On its surface, "Contempt" is a sexy slice of the Euroangst so popular with art-house audiences of the '60s. But the bitter disillusionment, the self-incriminating emotions roiling around beneath that surface are as far as you can get from Antonioni's interminable, distanced movies in which the idle, boring rich suffer and pose photogenically. "Contempt" points the way toward the tortured romanticism of "Pierrot le Fou" and the stunning essayistic brilliance of "Two or Three Things I Know About Her" and "La Chinoise." In it, Godard wrestles with both the breakup of his own marriage to the actress Anna Karina (at moments, Bardot dons a black wig reminiscent of Karina) and his realization that the Hollywood he idolized as a young critic was now turning its back on the filmmakers (like Lang) he revered. Palance's Prokosch is a broad, garish caricature of American money and power, one of the new breed of false gods who had replaced the real thing. The courtly Lang (who had already made his last movie) knows that his "Odyssey" will be wrecked, but he goes on working anyway, almost as if to illustrate Godard's quote: "I await the end of cinema with optimism."

For Godard, movies were always inextricable from women. The faces of Karina, Jean Seberg, Marina Vlady and others seem to carry the whole meanings of his films within them. Here, it's the wounded, slightly feral expression on Bardot's face -- the shocked, defensive look of unguarded love betrayed -- that carries the deepest, most conflicted emotions. (There is no point debating whether Bardot is an actress when her presence is as overpoweringly tender and touching as it is here.) In "Contempt" the betrayal of the movies is echoed in Paul's betrayal of Camille. Godard leaves it open whether Paul consciously prostitutes his wife. It seems more likely that he's guilty of a far more common masculine sin: obliviousness.

The film opens with Paul and Camille in bed, talking silly flirtatious endearments. The scene was ordered by the producers in order to squeeze in a shot of Bardot nude (and she is gloriously so). The scene's relaxed carnal freedom serves as our glimpse of what's shortly to be poisoned in their marriage. The heart of the film is a devastating 35-minute sequence between Paul and Camille in their Rome apartment. The half-hour hotel scene in "Breathless" was about a boy trying to get a girl into bed; this sequence is about what happens when what happens in bed is no longer enough. A thicket of crossed signals and misunderstandings, the scene follows Paul and Camille as they bicker, almost reconcile, then grow more distant, their roundabout squabbling recalling every lovers' quarrel you've ever had with someone who knows you all too well.
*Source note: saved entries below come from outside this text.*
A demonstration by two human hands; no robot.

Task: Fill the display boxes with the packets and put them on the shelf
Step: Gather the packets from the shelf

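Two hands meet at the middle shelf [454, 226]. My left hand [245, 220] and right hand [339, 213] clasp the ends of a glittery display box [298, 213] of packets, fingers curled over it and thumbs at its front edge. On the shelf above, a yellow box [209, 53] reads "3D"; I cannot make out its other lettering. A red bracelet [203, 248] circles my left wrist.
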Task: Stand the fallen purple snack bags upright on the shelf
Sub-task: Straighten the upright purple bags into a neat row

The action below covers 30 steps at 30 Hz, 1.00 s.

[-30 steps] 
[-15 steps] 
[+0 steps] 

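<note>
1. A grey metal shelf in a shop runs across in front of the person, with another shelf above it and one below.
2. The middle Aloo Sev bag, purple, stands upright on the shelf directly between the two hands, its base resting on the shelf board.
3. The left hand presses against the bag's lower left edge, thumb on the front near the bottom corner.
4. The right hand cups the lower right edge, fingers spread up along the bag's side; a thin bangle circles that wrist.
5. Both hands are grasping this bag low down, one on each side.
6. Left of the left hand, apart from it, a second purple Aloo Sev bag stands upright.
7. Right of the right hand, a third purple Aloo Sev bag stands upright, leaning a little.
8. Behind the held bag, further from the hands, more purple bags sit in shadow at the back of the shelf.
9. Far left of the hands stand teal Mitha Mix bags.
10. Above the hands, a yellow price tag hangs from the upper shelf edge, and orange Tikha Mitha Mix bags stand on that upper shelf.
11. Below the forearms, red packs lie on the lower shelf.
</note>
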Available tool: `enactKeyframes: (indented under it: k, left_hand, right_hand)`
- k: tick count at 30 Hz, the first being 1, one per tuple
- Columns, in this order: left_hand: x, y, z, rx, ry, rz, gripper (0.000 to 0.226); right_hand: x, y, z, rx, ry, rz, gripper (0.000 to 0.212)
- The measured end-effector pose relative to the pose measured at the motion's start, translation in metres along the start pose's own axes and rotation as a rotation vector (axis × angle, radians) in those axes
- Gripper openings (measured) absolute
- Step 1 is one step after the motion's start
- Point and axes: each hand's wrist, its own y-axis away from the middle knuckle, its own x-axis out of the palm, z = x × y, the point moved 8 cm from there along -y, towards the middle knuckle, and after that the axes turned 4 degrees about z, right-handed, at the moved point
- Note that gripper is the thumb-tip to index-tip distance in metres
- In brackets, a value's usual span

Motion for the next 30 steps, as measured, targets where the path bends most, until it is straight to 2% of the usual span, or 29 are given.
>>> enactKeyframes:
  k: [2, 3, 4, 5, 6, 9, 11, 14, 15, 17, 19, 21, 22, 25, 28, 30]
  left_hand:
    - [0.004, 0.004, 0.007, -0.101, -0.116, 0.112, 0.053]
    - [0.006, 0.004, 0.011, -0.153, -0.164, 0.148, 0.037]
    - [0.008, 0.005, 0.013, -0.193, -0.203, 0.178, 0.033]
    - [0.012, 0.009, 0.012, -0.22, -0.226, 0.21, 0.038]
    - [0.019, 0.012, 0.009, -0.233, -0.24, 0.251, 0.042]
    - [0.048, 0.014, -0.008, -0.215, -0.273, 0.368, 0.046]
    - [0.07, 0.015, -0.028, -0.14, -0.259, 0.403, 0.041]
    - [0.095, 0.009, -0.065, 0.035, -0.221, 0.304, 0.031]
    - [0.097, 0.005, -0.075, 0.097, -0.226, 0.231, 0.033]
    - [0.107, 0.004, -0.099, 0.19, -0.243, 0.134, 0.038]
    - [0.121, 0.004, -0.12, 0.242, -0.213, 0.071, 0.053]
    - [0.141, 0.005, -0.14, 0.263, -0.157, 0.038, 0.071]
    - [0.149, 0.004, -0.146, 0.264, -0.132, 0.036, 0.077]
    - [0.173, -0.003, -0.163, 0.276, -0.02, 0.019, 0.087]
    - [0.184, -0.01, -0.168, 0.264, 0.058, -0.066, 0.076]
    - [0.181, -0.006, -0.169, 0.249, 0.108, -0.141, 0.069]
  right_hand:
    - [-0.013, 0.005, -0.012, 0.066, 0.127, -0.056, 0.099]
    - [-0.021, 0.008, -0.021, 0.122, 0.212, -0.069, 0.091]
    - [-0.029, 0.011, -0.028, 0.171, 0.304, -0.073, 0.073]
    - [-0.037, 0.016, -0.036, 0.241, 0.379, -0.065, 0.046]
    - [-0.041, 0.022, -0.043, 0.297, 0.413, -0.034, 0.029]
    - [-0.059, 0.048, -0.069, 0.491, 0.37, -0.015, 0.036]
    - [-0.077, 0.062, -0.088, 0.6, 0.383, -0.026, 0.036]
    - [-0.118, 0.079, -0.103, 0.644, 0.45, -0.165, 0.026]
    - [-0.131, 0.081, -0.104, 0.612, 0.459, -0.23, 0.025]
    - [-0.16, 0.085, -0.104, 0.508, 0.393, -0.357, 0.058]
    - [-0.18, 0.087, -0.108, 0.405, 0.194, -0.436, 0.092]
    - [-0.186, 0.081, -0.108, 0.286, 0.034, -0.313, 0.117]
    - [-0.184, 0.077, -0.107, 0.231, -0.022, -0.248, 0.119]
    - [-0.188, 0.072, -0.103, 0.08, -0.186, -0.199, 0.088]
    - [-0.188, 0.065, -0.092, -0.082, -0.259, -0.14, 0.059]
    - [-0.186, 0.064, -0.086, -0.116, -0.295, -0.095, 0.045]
Godard called "Contempt" "the story of castaways of the Western world ... [who] one day reach a mysterious island, whose mystery is the inexorable lack of mystery." Everything in the film evokes a pitiable isolation -- the circular movement of Georges Delerue's sorrowful score, the emptiness of the film's apartments and villas and studios and screening rooms. Shot by the great cinematographer Raoul Coutard in hard reds and yellows and blues, "Contempt" paints its actors as solitary figures bathed in a Mediterranean light that's both pitiless and softening. A stray flashback shot of Bardot running by a lake framed with golden fall leaves is a postcard from a lost paradise.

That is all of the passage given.